VdFK fordert Pressevorführung des Schweiger-Films
Die Entscheidung hat uns andererseits nicht überrascht. Seit dem Start von „Keinohrhasen" werden alle Filme des Regisseurs Til Schweiger der Presse nicht oder nur einem handverlesenen Kreis von Berichterstattern rechtzeitig gezeigt. Die Mehrheit der Kritiker wird hingegen ausgeschlossen, die kritische Auseinandersetzung mit dem Werk ist offenkundig nicht gewollt.
Der Verband protestiert gegen diese unfaire Benachteiligung von Journalisten und fordert den Warner Bros. Filmverleih auf, allen Journalisten die Möglichkeit zu geben, sich rechtzeitig über den Film zu informieren.

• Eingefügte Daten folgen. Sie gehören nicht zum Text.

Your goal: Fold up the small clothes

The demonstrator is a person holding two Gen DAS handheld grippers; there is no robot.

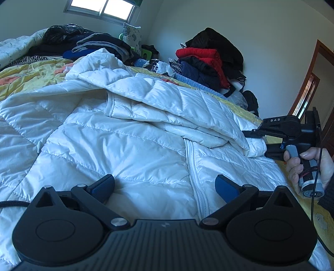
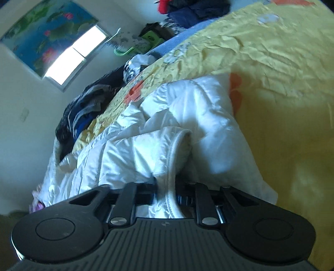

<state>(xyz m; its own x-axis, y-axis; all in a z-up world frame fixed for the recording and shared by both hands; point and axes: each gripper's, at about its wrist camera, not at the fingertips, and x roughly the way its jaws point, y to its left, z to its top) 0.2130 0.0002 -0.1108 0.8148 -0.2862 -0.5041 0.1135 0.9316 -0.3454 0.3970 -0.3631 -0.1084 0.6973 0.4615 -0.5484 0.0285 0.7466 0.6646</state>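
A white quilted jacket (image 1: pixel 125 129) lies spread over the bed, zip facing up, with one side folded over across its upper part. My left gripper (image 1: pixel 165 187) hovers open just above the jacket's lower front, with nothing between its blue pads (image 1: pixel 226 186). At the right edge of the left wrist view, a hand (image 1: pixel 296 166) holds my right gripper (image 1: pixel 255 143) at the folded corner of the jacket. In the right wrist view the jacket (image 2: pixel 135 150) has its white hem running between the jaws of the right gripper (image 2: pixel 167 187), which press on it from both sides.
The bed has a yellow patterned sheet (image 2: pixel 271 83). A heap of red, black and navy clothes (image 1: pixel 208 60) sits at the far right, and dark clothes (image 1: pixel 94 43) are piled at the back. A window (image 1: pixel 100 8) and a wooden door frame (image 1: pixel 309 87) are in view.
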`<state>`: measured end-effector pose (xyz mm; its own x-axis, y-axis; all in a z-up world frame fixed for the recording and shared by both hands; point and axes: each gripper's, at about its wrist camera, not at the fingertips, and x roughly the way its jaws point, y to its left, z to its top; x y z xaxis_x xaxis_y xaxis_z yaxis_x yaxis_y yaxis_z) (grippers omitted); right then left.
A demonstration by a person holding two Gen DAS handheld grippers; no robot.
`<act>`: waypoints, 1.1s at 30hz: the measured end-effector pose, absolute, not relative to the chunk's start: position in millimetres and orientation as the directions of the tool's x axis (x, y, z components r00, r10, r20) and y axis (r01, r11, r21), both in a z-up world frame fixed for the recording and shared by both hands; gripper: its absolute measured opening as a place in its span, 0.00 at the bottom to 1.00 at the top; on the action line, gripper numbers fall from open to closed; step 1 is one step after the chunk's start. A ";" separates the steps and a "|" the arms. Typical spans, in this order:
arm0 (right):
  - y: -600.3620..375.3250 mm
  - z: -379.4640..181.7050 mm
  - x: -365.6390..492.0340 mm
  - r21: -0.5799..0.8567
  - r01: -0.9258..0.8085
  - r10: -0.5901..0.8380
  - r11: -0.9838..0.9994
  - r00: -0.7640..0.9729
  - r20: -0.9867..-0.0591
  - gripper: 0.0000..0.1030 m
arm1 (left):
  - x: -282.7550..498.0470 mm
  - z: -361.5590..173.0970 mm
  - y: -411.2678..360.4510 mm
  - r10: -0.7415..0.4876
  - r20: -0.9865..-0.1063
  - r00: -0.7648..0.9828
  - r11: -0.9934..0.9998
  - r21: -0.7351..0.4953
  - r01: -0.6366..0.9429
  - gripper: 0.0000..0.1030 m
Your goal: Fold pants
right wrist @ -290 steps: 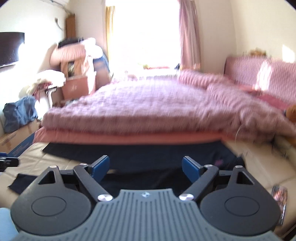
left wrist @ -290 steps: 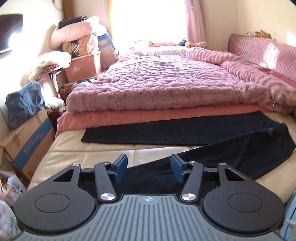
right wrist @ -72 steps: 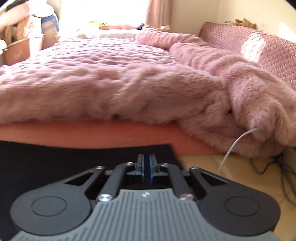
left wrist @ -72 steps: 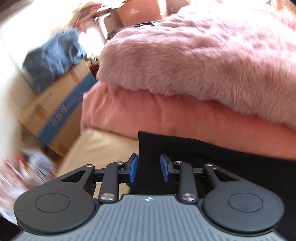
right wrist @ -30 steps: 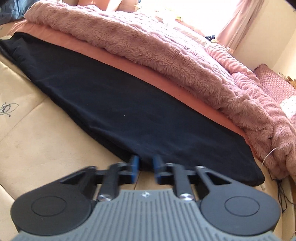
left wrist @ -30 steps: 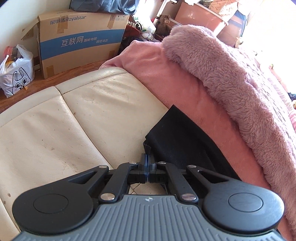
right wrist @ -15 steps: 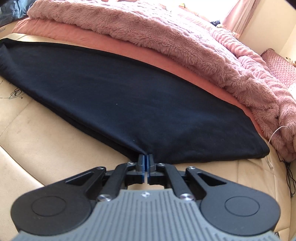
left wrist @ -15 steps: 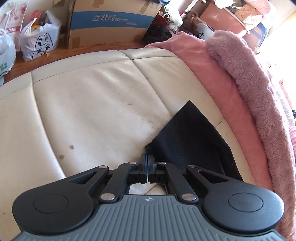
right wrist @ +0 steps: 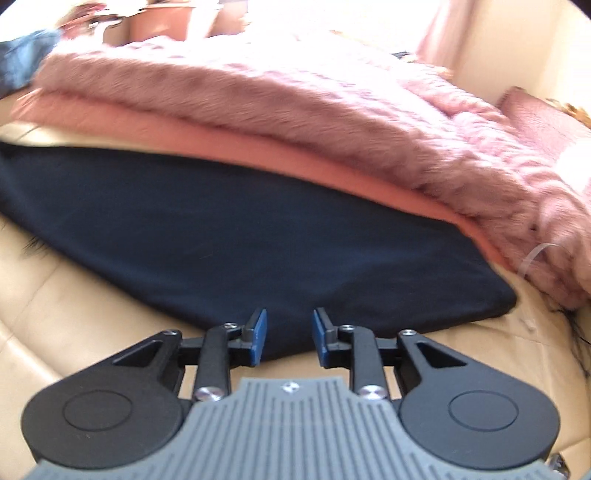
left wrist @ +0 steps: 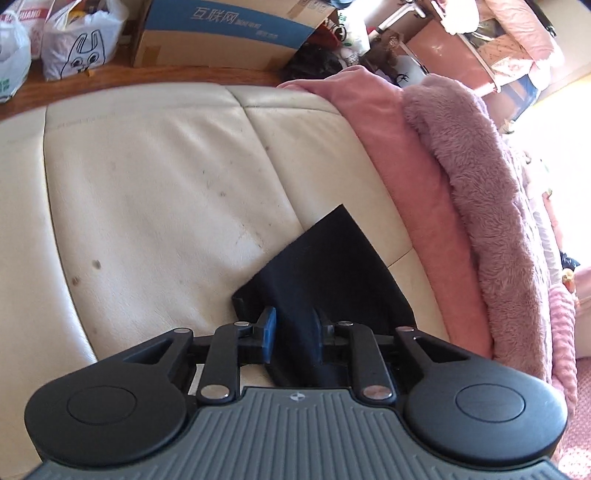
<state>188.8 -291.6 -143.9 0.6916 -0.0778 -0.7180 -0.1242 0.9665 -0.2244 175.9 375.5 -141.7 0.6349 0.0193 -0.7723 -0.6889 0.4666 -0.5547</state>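
Black pants (right wrist: pixel 221 236) lie flat, folded lengthwise, on a cream leather surface (right wrist: pixel 55 295) beside the pink bedding. In the left wrist view only the leg-cuff end (left wrist: pixel 325 266) shows. My left gripper (left wrist: pixel 293 334) is open, with a fold of the cuff fabric loose between its blue pads. My right gripper (right wrist: pixel 286 334) is open, its pads at the near edge of the waist end, gripping nothing.
A salmon sheet (left wrist: pixel 406 177) and a fluffy mauve blanket (right wrist: pixel 295 110) run along the pants' far side. A cardboard box (left wrist: pixel 221 33) and plastic bags (left wrist: pixel 74 44) stand on the wooden floor beyond the cushion. A white cable (right wrist: pixel 535 254) lies at the right.
Both grippers were shut on the pants' edges half a second ago and have now opened, letting the fabric go. The pants lie flatter, a little closer to me.
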 end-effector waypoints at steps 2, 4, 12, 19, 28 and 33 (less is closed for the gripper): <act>-308.1 -145.4 204.8 -0.210 -0.066 -0.106 0.976 0.693 -0.713 0.20 | 177.3 -146.2 373.2 0.039 -0.783 0.621 0.456 -0.539 -0.708 0.21; -322.2 -149.6 222.5 -0.176 -0.024 -0.112 0.984 0.682 -0.722 0.20 | 174.9 -147.5 370.5 0.056 -0.785 0.617 0.452 -0.531 -0.717 0.14; -333.9 -174.9 260.0 -0.171 0.006 -0.135 0.985 0.637 -0.759 0.20 | 164.5 -120.0 362.3 0.134 -0.766 0.628 0.518 -0.486 -0.704 0.00; -334.2 -180.2 262.8 -0.186 -0.003 -0.142 0.982 0.635 -0.760 0.20 | 180.4 -143.0 363.8 0.129 -0.832 0.539 0.576 -0.380 -0.724 0.00; -335.1 -173.6 264.3 -0.197 -0.014 -0.144 0.980 0.636 -0.758 0.20 | 183.5 -122.5 353.1 0.198 -0.866 0.459 0.664 -0.226 -0.713 0.28; -360.6 -159.5 246.5 -0.095 0.090 -0.131 0.991 0.685 -0.717 0.20 | 152.3 -138.5 360.6 0.010 -0.763 0.646 0.404 -0.588 -0.701 0.51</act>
<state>246.5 -360.6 -159.5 0.6846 -0.1310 -0.7171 0.0899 0.9914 -0.0953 152.3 360.6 -138.5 0.6462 0.0097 -0.7631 -0.7006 0.4042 -0.5881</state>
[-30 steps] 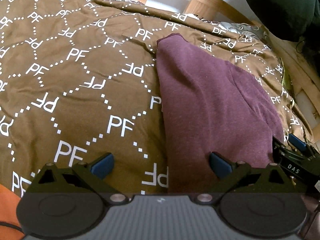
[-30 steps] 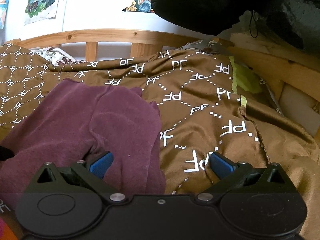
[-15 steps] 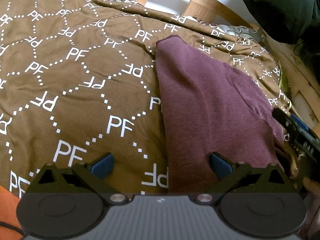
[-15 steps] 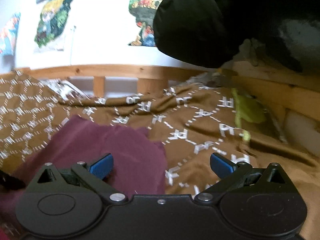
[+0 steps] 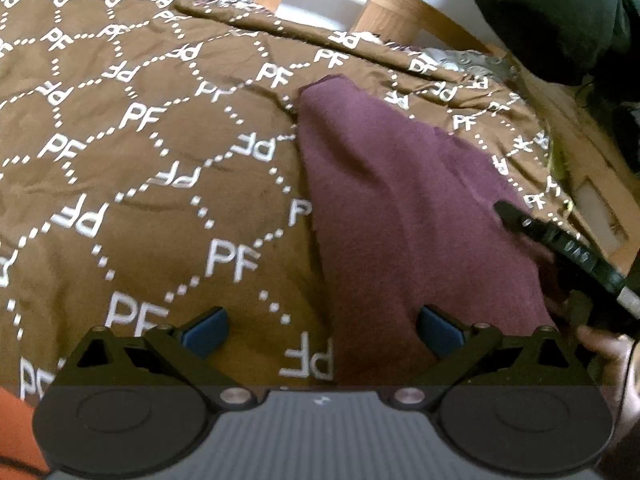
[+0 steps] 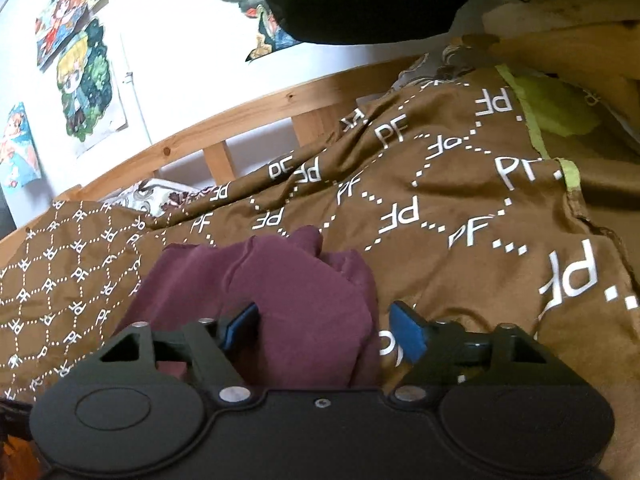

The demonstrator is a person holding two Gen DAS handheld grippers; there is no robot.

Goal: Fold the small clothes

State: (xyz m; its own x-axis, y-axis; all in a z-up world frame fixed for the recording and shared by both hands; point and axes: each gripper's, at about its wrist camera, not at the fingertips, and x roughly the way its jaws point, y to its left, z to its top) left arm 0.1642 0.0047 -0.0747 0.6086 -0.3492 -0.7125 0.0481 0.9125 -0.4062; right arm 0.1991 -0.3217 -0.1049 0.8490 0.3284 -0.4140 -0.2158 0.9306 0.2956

Der Verband fordert des weiteren Bernd Neumann, Staatsminister für Kultur und Medien, auf, derartigen Zensurbemühungen und der Behinderung der Arbeit der Presse innerhalb der anstehenden Novellierung des Filmförderungsgesetzes und durch eine Änderung der Richtlinien für die Vergabe von Mitteln des DFFF ein Ende zu setzen. Wer Steuergelder für die Produktion seines Filmes beansprucht oder Gelder aus einem Solidaritätsfonds der Filmbranche, der durch ein Bundesgesetz entsteht, sollte verpflichtet werden, seinen Film mindestens eine Woche vor Bundesstart in Berlin, Düsseldorf, Frankfurt/Main, Hamburg, Köln, Leipzig München und Stuttgart allen interessierten Filmjournalisten zugänglich zu machen.